Year 2021 update: After running with kernel version 5.4 for long enough, I've come to conclusion that very low vfs_cache_pressure setting (I used to run with 1 for years) may now be causing long stalls / bad latency when memory pressure gets high enough. However, I never noticed such behavior with kernel version 5.3 or lesser.

Year 2022 update: I've been running kernel 5.4.x series for another year and I've come to conclusion that vfs_cache_presure has changed permanently. The kernel memory manager behavior that I used to get with kernel version 5.3 or older with values in range 1..5 seem to match real world behavior with 5.4 values in range 100..120. The newer kernels make this adjustment matter more so I'd recommend value vfs_cache_presure=120 nowadays for low latency overall. Kernel version 5.3 or older should use very low but non-zero value here in my opinion.

Exception: if you have truly massive amount of files and directories and you rarely touch/read/list all files setting vfs_cache_pressure higher than 100 may be wise. This only applies if you do not have enough RAM and cannot keep whole directory structure in RAM and still having enough RAM for normal file cache and processes (e.g. company wide file server with lots of archival content).

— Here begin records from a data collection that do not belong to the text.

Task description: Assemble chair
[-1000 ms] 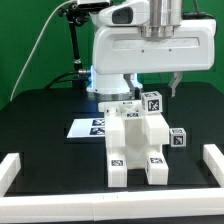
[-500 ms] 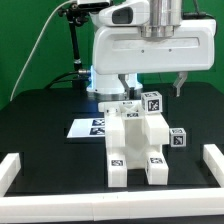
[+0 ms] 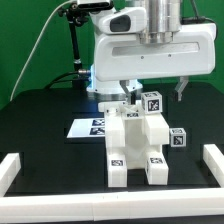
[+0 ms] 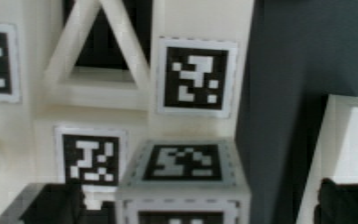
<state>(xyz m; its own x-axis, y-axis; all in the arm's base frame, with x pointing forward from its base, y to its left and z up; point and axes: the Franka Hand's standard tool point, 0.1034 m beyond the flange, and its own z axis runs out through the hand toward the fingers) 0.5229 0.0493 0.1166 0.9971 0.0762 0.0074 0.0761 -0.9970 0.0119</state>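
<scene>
The chair (image 3: pixel 135 140) is a white blocky structure with black-and-white tags, standing in the middle of the black table. A small tagged cube (image 3: pixel 152 102) sits at its top on the exterior view's right. My gripper (image 3: pixel 158 90) hangs just above that cube, open, with one finger (image 3: pixel 182 89) out to the right. In the wrist view the cube (image 4: pixel 179 165) lies between my two dark fingers (image 4: pixel 60 205), and my gripper (image 4: pixel 197 205) holds nothing. Tagged chair slabs (image 4: pixel 194 75) fill the rest of that view.
The marker board (image 3: pixel 88 127) lies flat on the table to the exterior view's left of the chair. Another small tagged cube (image 3: pixel 178 139) sticks out at the chair's right side. A white border rail (image 3: pixel 14 166) frames the table's front and sides.
My hand has shifted a little to the exterior view's right and come down slightly toward the top cube. The chair parts have not moved.
</scene>
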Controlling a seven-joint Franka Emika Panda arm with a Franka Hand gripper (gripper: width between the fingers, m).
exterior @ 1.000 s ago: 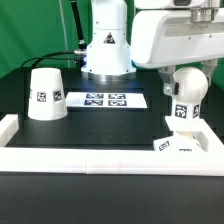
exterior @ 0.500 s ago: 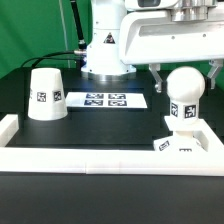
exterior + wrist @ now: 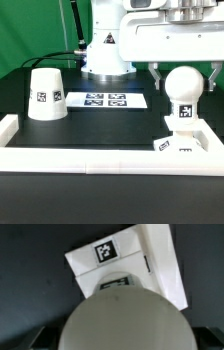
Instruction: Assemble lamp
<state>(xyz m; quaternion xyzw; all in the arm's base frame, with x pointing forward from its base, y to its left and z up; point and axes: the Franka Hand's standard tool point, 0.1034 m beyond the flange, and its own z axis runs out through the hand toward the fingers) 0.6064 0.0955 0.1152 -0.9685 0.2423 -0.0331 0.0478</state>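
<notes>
Bulb stands upright on the flat square base, at the exterior view's right, close to the white rail that borders the black table. Above it hangs the gripper, its fingers spread to either side of the bulb and gripping nothing. The shade sits wide end down, well apart at the left, beside the marker board.

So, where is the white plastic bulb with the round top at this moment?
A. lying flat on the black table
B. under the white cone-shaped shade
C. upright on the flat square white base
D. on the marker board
C: the bulb stands upright on the base, apart from the shade.
</notes>
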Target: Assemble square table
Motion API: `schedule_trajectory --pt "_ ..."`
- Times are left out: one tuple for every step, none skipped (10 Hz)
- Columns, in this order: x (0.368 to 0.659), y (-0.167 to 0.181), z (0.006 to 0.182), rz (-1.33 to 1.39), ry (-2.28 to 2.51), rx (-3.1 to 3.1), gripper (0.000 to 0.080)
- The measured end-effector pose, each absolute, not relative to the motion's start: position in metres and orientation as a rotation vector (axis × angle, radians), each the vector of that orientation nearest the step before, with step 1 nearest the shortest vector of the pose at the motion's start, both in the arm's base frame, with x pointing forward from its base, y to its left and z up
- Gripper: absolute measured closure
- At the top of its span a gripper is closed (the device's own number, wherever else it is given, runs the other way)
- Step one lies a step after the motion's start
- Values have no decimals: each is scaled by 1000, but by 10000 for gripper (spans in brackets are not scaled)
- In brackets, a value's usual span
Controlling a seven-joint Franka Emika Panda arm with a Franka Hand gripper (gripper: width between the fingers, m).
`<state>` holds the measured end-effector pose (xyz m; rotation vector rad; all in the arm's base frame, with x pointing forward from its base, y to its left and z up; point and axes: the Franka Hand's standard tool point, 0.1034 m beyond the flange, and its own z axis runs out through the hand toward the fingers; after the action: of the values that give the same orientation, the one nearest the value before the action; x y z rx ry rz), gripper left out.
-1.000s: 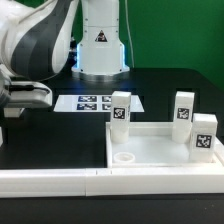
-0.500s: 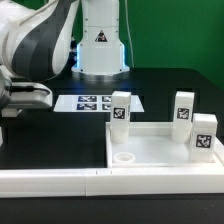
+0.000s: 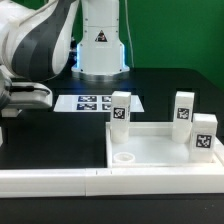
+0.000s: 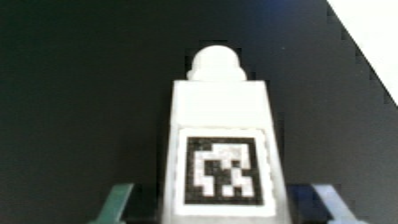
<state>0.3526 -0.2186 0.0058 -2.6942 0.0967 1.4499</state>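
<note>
At exterior view's left, gripper clamping leg block, arm bent low.

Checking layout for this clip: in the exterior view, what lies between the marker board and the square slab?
In the exterior view, one leg block stands upright between the marker board and the square slab, just behind the slab's rear rim.

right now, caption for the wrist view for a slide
Small white tagged leg block with a rounded peg end, flanked by the claw fingers above the black table.

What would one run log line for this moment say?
claw: shut on leg block | tabletop slab: three leg blocks standing | marker board: behind slab
</note>
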Motion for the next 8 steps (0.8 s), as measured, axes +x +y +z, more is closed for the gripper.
schedule_trajectory --pt "355 -216 10 1461 97 -2685 511" --pt "370 -208 28 1459 83 -2675 511" --pt "386 -201 46 1434 66 -2683 509" --pt "396 -195 63 1412 65 -2691 509" --pt "403 -189 80 1375 71 -2710 509" --pt "402 -186 84 1368 76 -2713 509" --pt "405 -189 80 1337 78 -2734 509" --pt "411 -192 79 1258 67 -2786 509"
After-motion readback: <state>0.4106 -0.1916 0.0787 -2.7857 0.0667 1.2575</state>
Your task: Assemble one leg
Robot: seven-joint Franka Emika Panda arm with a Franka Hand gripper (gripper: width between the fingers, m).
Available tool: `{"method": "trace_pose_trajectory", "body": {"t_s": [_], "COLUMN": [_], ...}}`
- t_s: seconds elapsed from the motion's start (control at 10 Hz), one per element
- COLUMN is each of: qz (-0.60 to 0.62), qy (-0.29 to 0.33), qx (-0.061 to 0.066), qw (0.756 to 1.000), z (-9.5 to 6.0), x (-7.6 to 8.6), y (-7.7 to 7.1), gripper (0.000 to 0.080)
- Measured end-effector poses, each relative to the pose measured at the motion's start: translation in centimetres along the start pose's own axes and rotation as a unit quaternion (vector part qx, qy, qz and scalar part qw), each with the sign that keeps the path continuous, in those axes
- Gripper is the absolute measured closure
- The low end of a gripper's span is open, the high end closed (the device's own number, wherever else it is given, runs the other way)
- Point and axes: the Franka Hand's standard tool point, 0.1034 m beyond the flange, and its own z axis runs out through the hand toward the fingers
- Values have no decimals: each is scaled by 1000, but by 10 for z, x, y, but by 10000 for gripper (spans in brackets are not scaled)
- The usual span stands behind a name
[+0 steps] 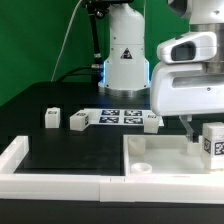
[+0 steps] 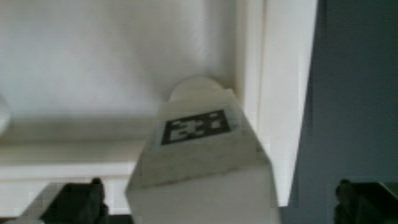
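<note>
Leg (image 2: 196,140) sits untouched inside the wide-apart pincer (image 2: 222,200), its near end cut off.

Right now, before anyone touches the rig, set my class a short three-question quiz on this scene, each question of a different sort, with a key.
1. True or false: the end effector is shut on the leg.
2. Multiple choice: in the exterior view, the marker board lies
A) on the large white panel
B) on the black table, in front of the robot's base
C) between the end effector's fingers
3. Fill in: the tagged leg at the exterior view's right rests on the large white ____.

Key
1. False: the jaws stand wide apart on either side of the leg, with a gap on each side.
2. B
3. panel
</note>
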Motion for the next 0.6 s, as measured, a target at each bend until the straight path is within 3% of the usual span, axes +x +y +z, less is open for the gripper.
{"method": "trace_pose_trajectory", "body": {"t_s": [0.1, 0.3, 0.4, 0.5, 0.6], "qz": [-23, -18, -6, -7, 4], "qy": [0, 0, 0, 0, 1], "qx": [0, 0, -1, -1, 0], "qw": [1000, 1000, 1000, 1000, 1000], "z": [0, 0, 0, 0, 0], "x": [0, 0, 0, 0, 0], "y": [1, 1, 2, 2, 2], "gripper": [151, 408, 408, 508, 508]}}
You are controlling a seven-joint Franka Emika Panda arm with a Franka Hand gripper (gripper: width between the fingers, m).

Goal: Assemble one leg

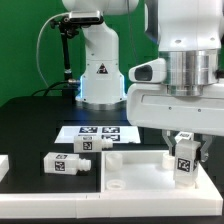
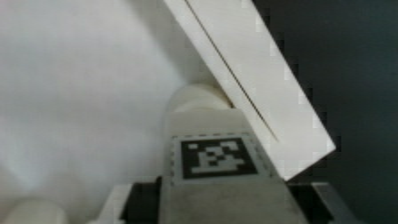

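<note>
My gripper is shut on a leg, a white block peg with a black-and-white tag, and holds it upright at the right end of the large flat white panel. In the wrist view the held leg sits between my fingers, its rounded tip over the panel close to the panel's raised edge. Whether the tip touches the panel I cannot tell. Two more legs lie on the table: one left of the panel, one just behind it.
The marker board lies behind the panel, in front of the arm's white base. A white piece shows at the exterior view's left edge. The tabletop is black.
</note>
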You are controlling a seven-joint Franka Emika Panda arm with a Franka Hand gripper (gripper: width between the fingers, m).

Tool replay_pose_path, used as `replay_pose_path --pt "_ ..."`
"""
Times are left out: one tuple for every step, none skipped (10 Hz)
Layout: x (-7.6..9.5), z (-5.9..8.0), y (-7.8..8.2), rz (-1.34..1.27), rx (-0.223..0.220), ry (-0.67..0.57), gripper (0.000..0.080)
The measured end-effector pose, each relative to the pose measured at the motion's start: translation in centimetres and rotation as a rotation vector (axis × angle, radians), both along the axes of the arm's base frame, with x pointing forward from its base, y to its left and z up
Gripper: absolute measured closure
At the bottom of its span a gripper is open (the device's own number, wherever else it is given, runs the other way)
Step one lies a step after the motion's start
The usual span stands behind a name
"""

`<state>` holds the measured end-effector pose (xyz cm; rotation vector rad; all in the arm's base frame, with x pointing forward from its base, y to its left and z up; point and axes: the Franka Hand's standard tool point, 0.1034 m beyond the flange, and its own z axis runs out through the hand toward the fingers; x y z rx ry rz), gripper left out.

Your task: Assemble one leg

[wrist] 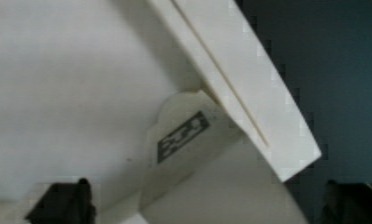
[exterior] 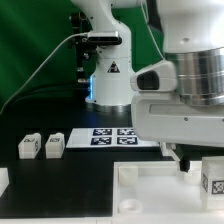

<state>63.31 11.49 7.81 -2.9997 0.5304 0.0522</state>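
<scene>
In the wrist view my gripper (wrist: 208,205) is open, its two dark fingertips (wrist: 62,203) far apart. Between and beyond them a leg (wrist: 183,135), a small white block with a black-and-white tag, lies against the edge of the large white panel (wrist: 76,80). Neither finger touches it. In the exterior view the gripper (exterior: 190,158) hangs low at the right, just above the panel (exterior: 150,190), with a tagged leg (exterior: 212,178) beside it at the panel's right end. Two more legs (exterior: 28,146) (exterior: 53,144) stand on the black table at the left.
The marker board (exterior: 110,136) lies flat behind the panel, in front of the arm's base (exterior: 110,85). Another white block (exterior: 3,180) shows at the exterior view's far left edge. A cable (exterior: 45,65) runs behind the left legs.
</scene>
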Motion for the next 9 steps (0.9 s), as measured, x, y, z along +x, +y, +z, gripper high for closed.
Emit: replay_pose_path --pt "0.11 0.16 0.13 0.183 -0.014 -0.012 0.0151" --pt "0.12 0.16 0.06 0.263 -0.019 -0.019 0.0151" --pt "0.10 0.11 0.09 0.195 -0.017 -0.013 0.0151" --pt "0.11 0.11 0.04 0.200 -0.017 -0.014 0.0265" --pt "0.10 0.10 0.04 0.199 -0.017 -0.013 0.0412" --pt "0.09 0.10 0.16 0.081 -0.013 -0.003 0.0412" --pt "0.08 0.09 0.20 -0.030 -0.014 0.008 0.0508" --pt "0.08 0.08 0.22 -0.124 -0.015 0.016 0.0508" --pt "0.08 0.10 0.24 -0.277 -0.018 0.031 0.0508"
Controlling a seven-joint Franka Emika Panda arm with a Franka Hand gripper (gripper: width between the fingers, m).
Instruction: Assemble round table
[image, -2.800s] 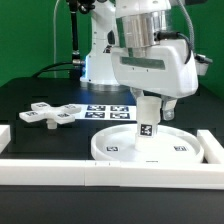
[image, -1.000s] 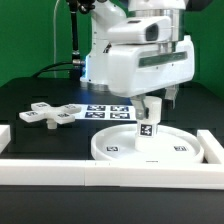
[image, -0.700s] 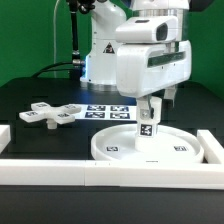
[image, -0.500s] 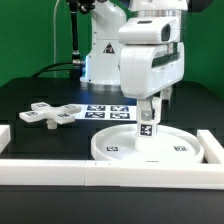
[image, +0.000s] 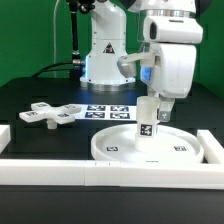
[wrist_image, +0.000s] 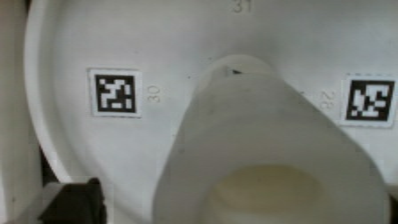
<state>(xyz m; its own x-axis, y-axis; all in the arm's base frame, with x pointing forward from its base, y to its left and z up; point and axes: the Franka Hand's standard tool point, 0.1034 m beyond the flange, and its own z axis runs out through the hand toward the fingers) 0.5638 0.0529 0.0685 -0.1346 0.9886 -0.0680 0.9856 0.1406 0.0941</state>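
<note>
The round disc (image: 150, 147) lies flat on the table at the exterior view's right. The short cylinder leg (image: 147, 124) stands upright on its middle, a tag facing the camera. My gripper (image: 150, 108) sits over the leg's top with its fingers either side and looks open. In the wrist view the leg (wrist_image: 249, 150) fills the centre over the disc (wrist_image: 160, 40), and one dark finger (wrist_image: 71, 200) stands apart from the leg's side. The other finger is hidden. The cross-shaped foot piece (image: 48, 114) lies on the table at the exterior view's left.
The marker board (image: 108, 111) lies behind the disc. Long white border bars (image: 60, 170) run along the front, with a raised end (image: 212, 148) at the exterior view's right. The arm's base (image: 100, 55) stands at the back.
My hand has turned about its vertical axis above the leg. The leg's tag faces the same way as before. The disc and foot piece have not moved.
</note>
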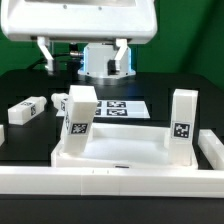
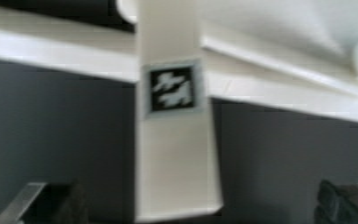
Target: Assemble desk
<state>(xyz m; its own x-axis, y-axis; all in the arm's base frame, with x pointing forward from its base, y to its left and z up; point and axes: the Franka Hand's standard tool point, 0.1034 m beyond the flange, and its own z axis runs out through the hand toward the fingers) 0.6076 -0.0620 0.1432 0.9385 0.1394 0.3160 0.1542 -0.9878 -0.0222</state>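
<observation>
Slab [image 1: 112, 158]: the white rimmed slab lay flat on the black table [image 1: 20, 140], at the front of the scene.
Left leg [image 1: 78, 120]: stood upright on the slab's corner at the exterior view's left, with its tag facing the camera.
Right leg [image 1: 182, 120]: stood upright on the slab's corner at the exterior view's right, also with its tag facing the camera.
Loose leg [image 1: 25, 110]: lay on its side on the table, well off the slab toward the exterior view's left.
Fourth leg [image 1: 57, 98]: lay on the table just behind the slab's left corner, close beside the left leg.
Marker board [image 1: 122, 108]: lay flat on the table just behind the slab, between the two standing legs as the exterior view showed it.
Rail [image 1: 110, 182]: ran along the slab's front edge and turned up along its side at the exterior view's right.
Gripper [image 1: 84, 55]: hung above the table behind the slab, beyond the marker board, clear of every part.
Jaws: were spread wide and held nothing.
Wrist view: a white leg [image 2: 172, 130] with a tag on its face ran between the dark fingertips [image 2: 30, 203], which were apart from it. I could not tell which leg this was. A white band crossed behind it over the dark table.
</observation>
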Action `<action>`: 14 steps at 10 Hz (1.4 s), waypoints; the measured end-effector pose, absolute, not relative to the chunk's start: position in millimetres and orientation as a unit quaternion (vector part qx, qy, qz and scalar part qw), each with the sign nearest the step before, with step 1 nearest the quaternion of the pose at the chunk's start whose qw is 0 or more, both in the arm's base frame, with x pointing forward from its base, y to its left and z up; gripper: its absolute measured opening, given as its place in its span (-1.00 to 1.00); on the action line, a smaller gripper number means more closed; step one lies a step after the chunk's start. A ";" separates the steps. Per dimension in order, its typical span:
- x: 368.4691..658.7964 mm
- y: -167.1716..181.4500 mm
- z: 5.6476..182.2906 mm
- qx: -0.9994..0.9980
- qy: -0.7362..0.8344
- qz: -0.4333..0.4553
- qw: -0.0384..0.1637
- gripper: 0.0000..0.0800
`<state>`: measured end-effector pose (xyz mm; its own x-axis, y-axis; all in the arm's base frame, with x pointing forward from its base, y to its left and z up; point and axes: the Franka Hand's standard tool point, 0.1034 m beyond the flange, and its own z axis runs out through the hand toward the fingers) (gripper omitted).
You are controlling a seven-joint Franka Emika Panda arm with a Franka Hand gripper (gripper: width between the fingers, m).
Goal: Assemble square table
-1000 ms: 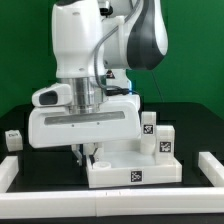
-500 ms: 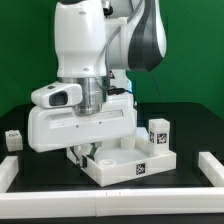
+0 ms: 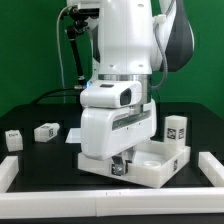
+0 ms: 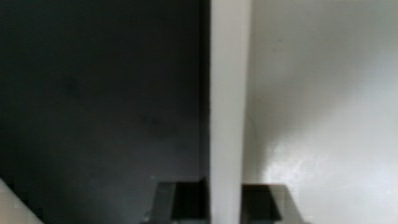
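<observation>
1. The square table panel (image 3: 160,168) lies flat on the bench (image 3: 40,160), recessed side up. Being square it has no long axis. It sits skewed, with one corner pointing at the front bar (image 3: 100,205).
2. The tool (image 3: 121,166) comes straight down on the panel's edge at the exterior view's left. In the wrist view the tool (image 4: 222,200) is narrow, with the dark fingers (image 4: 178,200) pinching the panel's (image 4: 320,100) thin edge wall between them. Dark bench (image 4: 107,100) lies outside that wall.
3. An upright leg (image 3: 177,128) stands just behind the panel, tag facing the camera.
4. A lying leg (image 3: 45,131) is well apart from the panel on the exterior view's left. A tagged piece (image 3: 13,138) sits farther out the same way.
5. Room around the panel: the right bar (image 3: 212,165) is near it, the front bar is near its front corner, and open bench reaches to the left bar (image 3: 8,172).
</observation>
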<state>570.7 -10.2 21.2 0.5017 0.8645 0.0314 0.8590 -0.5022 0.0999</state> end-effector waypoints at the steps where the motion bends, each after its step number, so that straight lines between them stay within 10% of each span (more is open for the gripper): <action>1: 570.9 -10.6 21.3 0.855 0.517 0.037 0.038 -0.84; 14: 618.6 60.7 29.6 0.727 0.680 0.065 0.064 -0.83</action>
<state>618.6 60.7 29.6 0.0658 0.9978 0.0074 0.9814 -0.0660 0.1804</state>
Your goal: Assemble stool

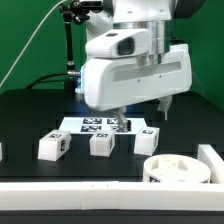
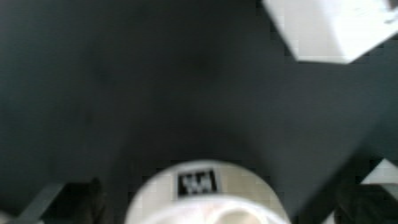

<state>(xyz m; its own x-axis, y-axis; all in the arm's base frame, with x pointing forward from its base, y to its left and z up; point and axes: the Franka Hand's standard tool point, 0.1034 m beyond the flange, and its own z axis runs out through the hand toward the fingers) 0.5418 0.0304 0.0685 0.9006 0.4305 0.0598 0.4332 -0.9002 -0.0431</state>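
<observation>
The round white seat (image 1: pixel 180 170) lies at the front on the exterior view's right, with a square tag on its side. In the wrist view the seat (image 2: pixel 199 200) shows blurred and close, with its tag facing the camera. Three short tagged legs (image 1: pixel 52 146) (image 1: pixel 102 144) (image 1: pixel 147 140) stand in a row on the black table. My gripper (image 1: pixel 142 114) hangs open and empty above the table, behind the legs and over the marker board. In the wrist view my gripper (image 2: pixel 210 208) shows dark fingers (image 2: pixel 54 200) far apart on either side of the seat.
The marker board (image 1: pixel 92 124) lies flat behind the legs. A long white border rail (image 1: pixel 90 198) runs along the front and turns up on the exterior view's right. A blurred white block (image 2: pixel 334 28) shows in the wrist view; I cannot tell what it is.
</observation>
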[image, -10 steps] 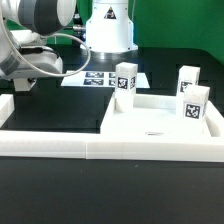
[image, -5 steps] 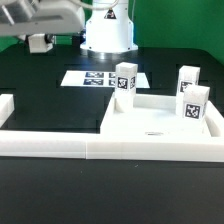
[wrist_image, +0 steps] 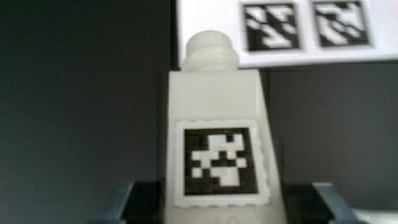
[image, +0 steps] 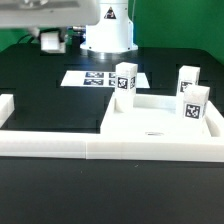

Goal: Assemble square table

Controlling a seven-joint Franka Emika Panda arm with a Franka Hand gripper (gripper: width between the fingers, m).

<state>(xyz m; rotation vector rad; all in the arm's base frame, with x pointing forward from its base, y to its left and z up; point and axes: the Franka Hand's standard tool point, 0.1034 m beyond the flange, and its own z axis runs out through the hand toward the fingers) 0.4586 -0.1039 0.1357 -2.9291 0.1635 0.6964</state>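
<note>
Clamped between the dark fingers point(wrist_image: 134, 200) of the gripper point(wrist_image: 221, 205): a white leg block point(wrist_image: 217, 130), matte plastic, tapering to a rounded peg at its far end, with a black-and-white tag on its flat face. Pressed on both sides, jaws narrowed to the block's width. Beyond it, the marker board point(wrist_image: 294, 28), flat and white on the black table point(wrist_image: 80, 90).

In the exterior view, raised high at the upper left, only part of the arm visible. Resting against the low white border wall point(image: 60, 146): the square table top point(image: 160, 128), a smooth white slab with a recessed panel. Standing upright on it, three more tagged leg blocks point(image: 125, 78) point(image: 187, 82) point(image: 193, 104).
</note>
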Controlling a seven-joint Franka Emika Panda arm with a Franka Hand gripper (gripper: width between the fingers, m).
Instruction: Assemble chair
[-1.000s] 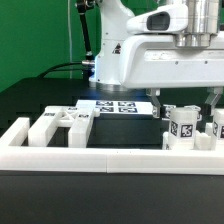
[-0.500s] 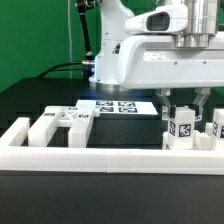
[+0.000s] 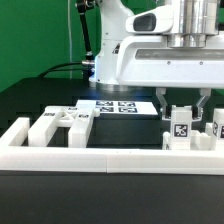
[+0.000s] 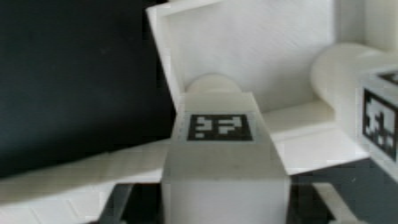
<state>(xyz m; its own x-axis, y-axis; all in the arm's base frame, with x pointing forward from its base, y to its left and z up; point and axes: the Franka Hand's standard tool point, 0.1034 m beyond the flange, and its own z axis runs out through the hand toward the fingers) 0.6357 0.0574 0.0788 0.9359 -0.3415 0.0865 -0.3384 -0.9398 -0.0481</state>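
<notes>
A white blocky chair bar (image 3: pixel 180 131) with a black-and-white tag stands upright at the exterior view's right, just behind the front rail. My gripper (image 3: pixel 182 112) comes down over it from above, its two dark fingers pressed on either side, shut on the bar. The wrist view looks along the same bar (image 4: pixel 221 150), tag facing the camera, running down between my gripper (image 4: pixel 221 208). A second tagged chair piece (image 3: pixel 217 126) stands close to its right. More white chair pieces (image 3: pixel 60 122) lie at the left.
A long low white border rail (image 3: pixel 110 158) runs across the front. The marker board (image 3: pixel 118 106) lies flat in the middle, behind the pieces. The arm's white base (image 3: pixel 125 60) rises at the back. A flat white chair panel (image 4: pixel 222 50) shows in the wrist view.
The fingers stood wide on both sides of the bar a second ago. They have closed in on it, and the gripper with the bar has shifted slightly toward the exterior view's left.
</notes>
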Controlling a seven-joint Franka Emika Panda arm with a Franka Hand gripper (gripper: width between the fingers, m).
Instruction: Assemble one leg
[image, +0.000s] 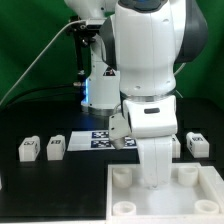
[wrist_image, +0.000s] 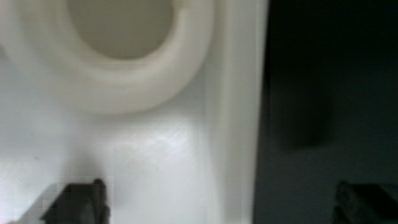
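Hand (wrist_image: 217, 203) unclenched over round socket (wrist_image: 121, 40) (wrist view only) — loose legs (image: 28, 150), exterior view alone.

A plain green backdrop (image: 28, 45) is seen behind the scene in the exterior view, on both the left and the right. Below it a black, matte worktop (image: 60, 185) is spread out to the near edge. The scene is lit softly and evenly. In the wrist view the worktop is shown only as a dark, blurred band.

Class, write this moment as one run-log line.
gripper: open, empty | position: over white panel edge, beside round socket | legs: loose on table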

If you feel that you need to increase vfs_cache_pressure above 100 you're running without enough RAM. Increasing vfs_cache_pressure may help but the only real fix is to get more RAM. Having vfs_cache_pressure set to high number sacrifices average performance for having more stable performance overall (that is, you can avoid really bad worst case behavior but have to deal with worse overall performance).

Finally tell the kernel to use up to 99% of the RAM as cache for writes and instruct kernel to use up to 50% of RAM before slowing down the process that's writing (default for dirty_background_ratio is 10). Warning: I personally would not do this but you claimed to have enough RAM and are willing to lose the data.

echo 99 > /proc/sys/vm/dirty_ratio
echo 50 > /proc/sys/vm/dirty_background_ratio

And tell that 1h write delay is ok to even start writing stuff on the disk (again, I would not do this):

echo 360000 > /proc/sys/vm/dirty_expire_centisecs
echo 360000 > /proc/sys/vm/dirty_writeback_centisecs

For more information about these tunables, see https://www.kernel.org/doc/Documentation/sysctl/vm.txt

If you put all of those to /etc/rc.local and include following at the end, everything will be in cache as soon as possible after boot (only do this if your filesystem really fits in the RAM):

(nice find / -type f -and -not -path '/sys/*' -and -not -path '/proc/*' -print0 2>/dev/null | nice ionice -c 3 wc -l --files0-from - > /dev/null)&

Or a bit simpler alternative which might work better (cache only /home and /usr, only do this if your /home and /usr really fit in RAM):

(nice find /home /usr -type f -print0 | nice ionice -c 3 wc -l --files0-from - > /dev/null)&

Solution 2

Firstly, I DO NOT recommend you continue using NTFS, as ntfs implemention in Linux would be performance and security trouble at any time.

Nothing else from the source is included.